Nella lettura scenica allestita da Bonawentura/Teatro Miela sarà lo stesso Brovedani - interpretato da Alessandro Mizzi - a ripercorre i momenti salienti della sua vita. A partire dal ricordo di un incidente durante l’ascensione del Pomagagnon assieme all’amico e compagno di scalate Emilio Comici, ecco snodarsi – quasi come un racconto nel racconto - il tragitto di un’esistenza intensa e irripetibile, ripercorso attraverso la voce di Brovedani, sempre un po’ reticente parlare di sé come fu realmente il vero “Osi” durante la sua vita, e tramite le testimonianze di chi lo ha conosciuto e ha lavorato con lui.
Un racconto che parte dalla montagna, grande amore di Brovedani (“lassù si è più che mai vicini a Dio”, diceva), dall’abbandono prematuro della scuola e dai primi lavori giovanili (galoppino tuttofare al quotidiano “Il Piccolo”, correttore di bozze e critico d’arte al giornale “Il lavoratore”) per giungere agli ‘eroici’ esordi della Fissan a Trieste quando – siamo nel 1930 - Brovedani riesce a ottenere dal dottor Arthur Sauer la licenza di commercializzare un prodotto per la cura della pelle ricavato dall’albumina del latte, dando inizio così - da un piccolo scantinato di via D’Alviano - a una delle più fortunate storie imprenditoriali triestine e non solo.
Non mancherà la parte dedicata al tragico resoconto della deportazione e che il ‘vero’ Brovedani volle fissare per sempre in un volume, questa volta senza alcuna reticenza, ma con un addolorato e preciso sguardo sulla macchina di morte nazista, nell’intento di conservare una lucida memoria dell’orrore vissuto e condiviso.

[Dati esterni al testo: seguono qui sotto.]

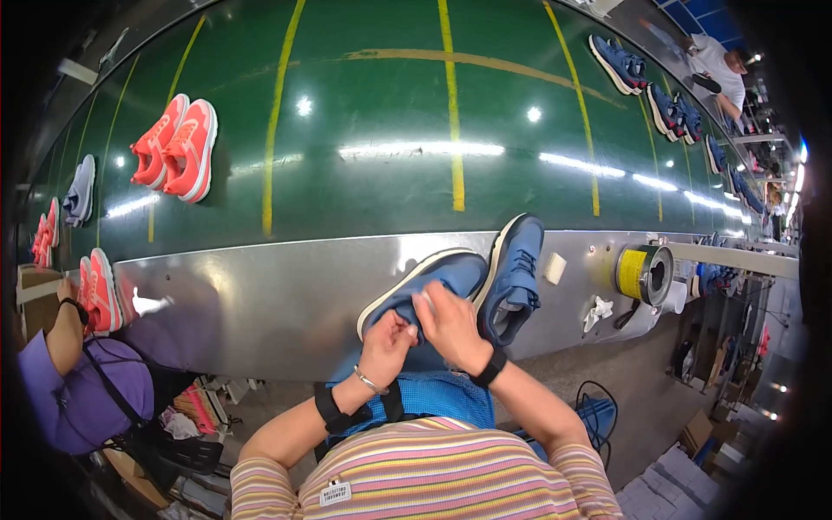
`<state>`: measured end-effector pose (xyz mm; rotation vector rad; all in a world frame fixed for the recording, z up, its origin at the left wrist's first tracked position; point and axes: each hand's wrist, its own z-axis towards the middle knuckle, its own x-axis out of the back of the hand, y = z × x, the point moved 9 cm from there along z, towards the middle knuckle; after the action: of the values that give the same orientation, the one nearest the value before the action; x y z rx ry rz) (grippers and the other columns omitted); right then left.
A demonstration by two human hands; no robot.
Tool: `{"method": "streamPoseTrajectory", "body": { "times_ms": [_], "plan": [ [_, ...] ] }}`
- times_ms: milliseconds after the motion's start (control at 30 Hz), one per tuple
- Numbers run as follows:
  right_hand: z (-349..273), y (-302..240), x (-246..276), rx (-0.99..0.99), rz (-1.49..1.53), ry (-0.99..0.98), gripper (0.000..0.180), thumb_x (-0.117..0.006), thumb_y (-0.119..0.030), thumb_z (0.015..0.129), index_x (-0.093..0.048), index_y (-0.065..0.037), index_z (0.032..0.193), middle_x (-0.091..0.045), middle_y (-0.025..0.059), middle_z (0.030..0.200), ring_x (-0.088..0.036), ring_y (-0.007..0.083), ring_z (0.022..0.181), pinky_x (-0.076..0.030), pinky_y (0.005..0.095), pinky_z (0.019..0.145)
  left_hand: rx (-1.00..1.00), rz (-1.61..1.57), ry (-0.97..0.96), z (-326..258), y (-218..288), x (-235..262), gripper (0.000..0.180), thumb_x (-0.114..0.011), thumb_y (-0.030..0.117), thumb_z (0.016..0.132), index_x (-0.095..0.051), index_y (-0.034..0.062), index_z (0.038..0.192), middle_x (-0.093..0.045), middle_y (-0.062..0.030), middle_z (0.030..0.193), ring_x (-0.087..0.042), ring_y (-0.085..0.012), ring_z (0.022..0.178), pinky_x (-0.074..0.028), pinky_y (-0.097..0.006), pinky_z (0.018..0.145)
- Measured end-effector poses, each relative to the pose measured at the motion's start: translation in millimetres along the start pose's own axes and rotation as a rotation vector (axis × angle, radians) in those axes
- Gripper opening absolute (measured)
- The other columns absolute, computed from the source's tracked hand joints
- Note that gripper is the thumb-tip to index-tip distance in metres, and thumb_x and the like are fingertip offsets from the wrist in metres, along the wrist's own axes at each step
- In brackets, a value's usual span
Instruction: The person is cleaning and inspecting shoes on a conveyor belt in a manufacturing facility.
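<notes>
A blue shoe with a pale-edged sole (446,273) lies on the bare metal ledge (260,299), toe toward two o'clock, heel toward the wearer, presumably so its opening faces the fingers. The left hand (388,342) has its fingertips pinched together over that opening; the blurred right hand (451,325) bends loosely beside it. Whether either grips a strap or lace, I cannot tell. The matching blue strapped shoe (511,277) rests unheld at three o'clock, probably kept close as its pair, toe over the green belt (373,104). Farther along three o'clock are a small white block (555,268) and a yellow-labelled round can (637,273), seemingly parked within reach. Coral shoes (191,156) sit at ten o'clock.
</notes>
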<state>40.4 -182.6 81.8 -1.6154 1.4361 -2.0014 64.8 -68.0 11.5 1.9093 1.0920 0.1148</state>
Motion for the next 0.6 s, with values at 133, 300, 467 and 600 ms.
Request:
{"method": "streamPoseTrajectory", "body": {
  "times_ms": [133,300,467,600],
  "plan": [
    [-18,3,-2,-0.047,0.035,-0.025,0.016,-0.055,-0.014,0.083,-0.045,-0.003,0.077,-0.052,0.0175,0.061,-0.052,0.0378,0.056,-0.039,0.0414,0.046,0.001,-0.022,-0.006,-5,3,0,0.007,-0.051,0.006,0.086,-0.048,0.0003,0.085,-0.054,-0.0018,0.072,-0.052,-0.0068,0.066,-0.044,-0.021,0.064],
    [-3,-3,-5,0.038,-0.058,-0.028,0.016,-0.055,-0.015,0.083,-0.046,-0.003,0.077,-0.052,0.0169,0.061,-0.053,0.0365,0.057,-0.04,0.0396,0.047,-0.056,0.04,-0.072,-3,5,-1,0.007,-0.051,0.007,0.086,-0.051,0.0017,0.09,-0.053,-0.0008,0.081,-0.051,-0.0066,0.074,-0.044,-0.022,0.071],
    [-17,-4,-3,0.043,0.004,-0.013,0.017,-0.055,-0.015,0.083,-0.045,-0.005,0.073,-0.05,0.0143,0.057,-0.053,0.0333,0.053,-0.04,0.04,0.045,-0.004,-0.049,-0.04,-4,0,1,0.006,-0.052,0.006,0.085,-0.051,0.0014,0.089,-0.054,-0.0017,0.081,-0.051,-0.0074,0.072,-0.045,-0.021,0.068],
    [-3,-10,-5,0.092,-0.069,-0.014,0.017,-0.055,-0.015,0.082,-0.045,-0.005,0.073,-0.05,0.0133,0.057,-0.053,0.0318,0.052,-0.04,0.0389,0.044,-0.054,0.096,-0.054,-10,6,-1,0.006,-0.052,0.006,0.085,-0.051,0.0015,0.09,-0.054,-0.0014,0.08,-0.052,-0.0072,0.071,-0.045,-0.021,0.068]
  ]
}}
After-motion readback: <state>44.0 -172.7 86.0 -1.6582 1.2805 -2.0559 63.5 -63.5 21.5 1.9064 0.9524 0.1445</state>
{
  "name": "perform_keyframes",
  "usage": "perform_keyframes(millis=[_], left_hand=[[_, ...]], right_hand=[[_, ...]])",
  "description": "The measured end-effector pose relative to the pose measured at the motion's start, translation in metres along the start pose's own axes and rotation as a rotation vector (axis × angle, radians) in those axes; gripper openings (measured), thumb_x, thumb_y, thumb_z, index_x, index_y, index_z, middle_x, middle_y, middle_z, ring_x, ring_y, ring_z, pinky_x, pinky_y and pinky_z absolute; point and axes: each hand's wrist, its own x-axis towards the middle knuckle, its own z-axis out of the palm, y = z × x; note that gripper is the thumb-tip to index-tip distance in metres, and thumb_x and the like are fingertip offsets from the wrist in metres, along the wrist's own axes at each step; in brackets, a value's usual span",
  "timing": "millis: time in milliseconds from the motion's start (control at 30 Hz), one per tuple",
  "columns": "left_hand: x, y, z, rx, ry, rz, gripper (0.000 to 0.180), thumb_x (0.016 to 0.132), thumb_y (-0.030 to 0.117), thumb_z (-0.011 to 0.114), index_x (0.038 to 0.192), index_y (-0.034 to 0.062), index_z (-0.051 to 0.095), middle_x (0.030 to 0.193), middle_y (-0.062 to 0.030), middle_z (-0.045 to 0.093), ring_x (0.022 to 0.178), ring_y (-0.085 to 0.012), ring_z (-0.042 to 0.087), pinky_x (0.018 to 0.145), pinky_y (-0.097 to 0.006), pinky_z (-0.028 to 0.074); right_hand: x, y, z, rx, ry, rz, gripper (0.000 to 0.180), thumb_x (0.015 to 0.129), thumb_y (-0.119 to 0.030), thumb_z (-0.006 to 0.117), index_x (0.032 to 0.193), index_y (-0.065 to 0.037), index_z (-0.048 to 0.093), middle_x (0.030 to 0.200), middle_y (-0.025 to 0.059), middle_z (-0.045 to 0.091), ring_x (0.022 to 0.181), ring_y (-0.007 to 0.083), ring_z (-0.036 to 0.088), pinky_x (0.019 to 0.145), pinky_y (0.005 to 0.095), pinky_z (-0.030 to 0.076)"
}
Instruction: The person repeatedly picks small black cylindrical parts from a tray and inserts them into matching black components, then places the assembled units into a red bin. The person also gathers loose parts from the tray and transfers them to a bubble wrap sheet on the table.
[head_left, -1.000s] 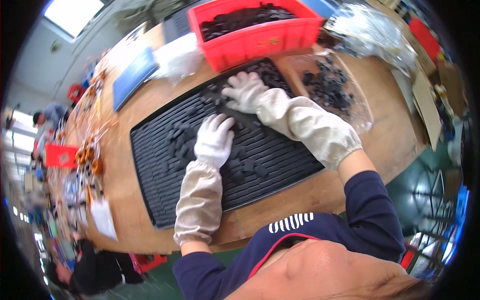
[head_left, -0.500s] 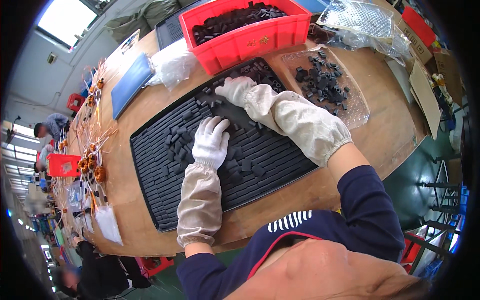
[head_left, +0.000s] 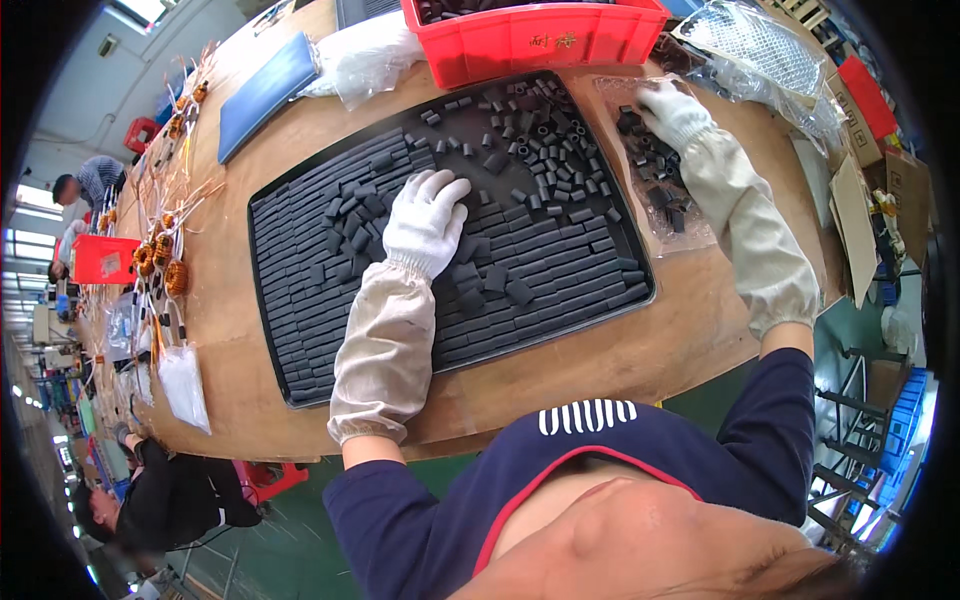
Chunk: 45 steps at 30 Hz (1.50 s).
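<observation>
Black tray [head_left: 300, 385]: lies on the wooden table [head_left: 640, 360], rows of small black blocks [head_left: 560, 270] filling it, loose ones heaped at its far end.
Left hand [head_left: 425, 222]: gloved, fingers spread flat on the blocks, gripping nothing.
Right hand [head_left: 675, 112]: gloved, fingers curled into the clear bag of black parts [head_left: 660, 190] beside the tray; grip cannot be told.
Red bin [head_left: 530, 40]: just beyond the tray.

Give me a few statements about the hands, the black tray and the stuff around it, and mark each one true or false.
1. The left hand lies flat on the black pieces in the black tray. True.
2. The right hand rests inside the red bin. False: it is on the clear bag of black pieces beside the tray.
3. Both hands wear white gloves. True.
4. The tray is bare. False: rows of black pieces fill it, with loose ones at the far end.
</observation>
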Motion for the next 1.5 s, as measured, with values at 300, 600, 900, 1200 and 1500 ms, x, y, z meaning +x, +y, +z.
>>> perform_keyframes(millis=[300,600,900,1200,1500], left_hand=[[0.006,0.003,-0.008,-0.023,0.038,0.053,0.032,0.083,0.005,0.070,0.114,0.0108,0.069,0.121,-0.0121,0.067,0.119,-0.0394,0.061,0.101,-0.048,0.051],[0.015,0.052,-0.003,-0.071,-0.262,0.219,0.043,0.077,0.001,0.067,0.120,0.0091,0.065,0.122,-0.0146,0.064,0.116,-0.0382,0.061,0.098,-0.046,0.052],[0.015,0.024,-0.027,-0.041,-0.062,0.033,0.030,0.083,-0.005,0.061,0.109,0.0070,0.071,0.112,-0.0146,0.071,0.110,-0.0375,0.066,0.098,-0.044,0.053],[0.003,0.033,-0.027,-0.169,-0.194,0.003,0.024,0.084,-0.003,0.063,0.102,0.0110,0.071,0.110,-0.0120,0.070,0.107,-0.0351,0.065,0.093,-0.043,0.054],[-0.006,0.029,-0.057,-0.109,-0.289,0.060,0.024,0.079,-0.004,0.063,0.096,0.0111,0.074,0.121,-0.0162,0.069,0.119,-0.0386,0.062,0.102,-0.045,0.051]], right_hand=[[-0.050,-0.093,-0.016,0.381,0.139,-0.546,0.033,0.083,-0.016,0.074,0.115,-0.020,0.072,0.115,0.0056,0.069,0.117,0.0314,0.062,0.099,0.0437,0.052],[-0.034,-0.150,-0.002,0.308,0.017,-0.568,0.041,0.073,-0.019,0.076,0.114,-0.023,0.072,0.136,0.0129,0.059,0.132,0.0361,0.052,0.105,0.0502,0.045],[-0.010,-0.177,0.002,0.318,0.113,-0.560,0.023,0.087,-0.026,0.070,0.109,-0.019,0.073,0.107,0.0061,0.068,0.110,0.0297,0.062,0.096,0.0453,0.049],[-0.002,-0.215,0.017,0.461,-0.092,-0.492,0.026,0.085,-0.032,0.072,0.104,-0.014,0.073,0.108,0.0127,0.069,0.109,0.0349,0.064,0.095,0.0482,0.051],[-0.026,-0.187,-0.025,0.966,0.064,-0.247,0.022,0.086,-0.018,0.071,0.105,-0.007,0.068,0.094,0.0164,0.072,0.091,0.0325,0.072,0.082,0.0419,0.057]])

Quindi il ritorno a Trieste con le nuove iniziative, la frenetica attività lavorativa e la nascita della Fondazione dedicata ai bambini orfani che Brovedani, a differenza di quanto a lui accaduto, desiderava potessero trovare una loro strada proprio a partire dallo studio e dall’istruzione.
Una vita intensa di un uomo curioso di tutto, appassionato sperimentatore (Brovedani fu chimico, tecnico, propagandista medico, pubblicitario, venditore e distributore), che visse sempre modestamente e che in quarant’anni - con l’aiuto della moglie Fernanda e dei suoi collaboratori - fece della sua piccola ditta un’industria a livello nazionale nel campo dei prodotti per l’igiene dei bambini.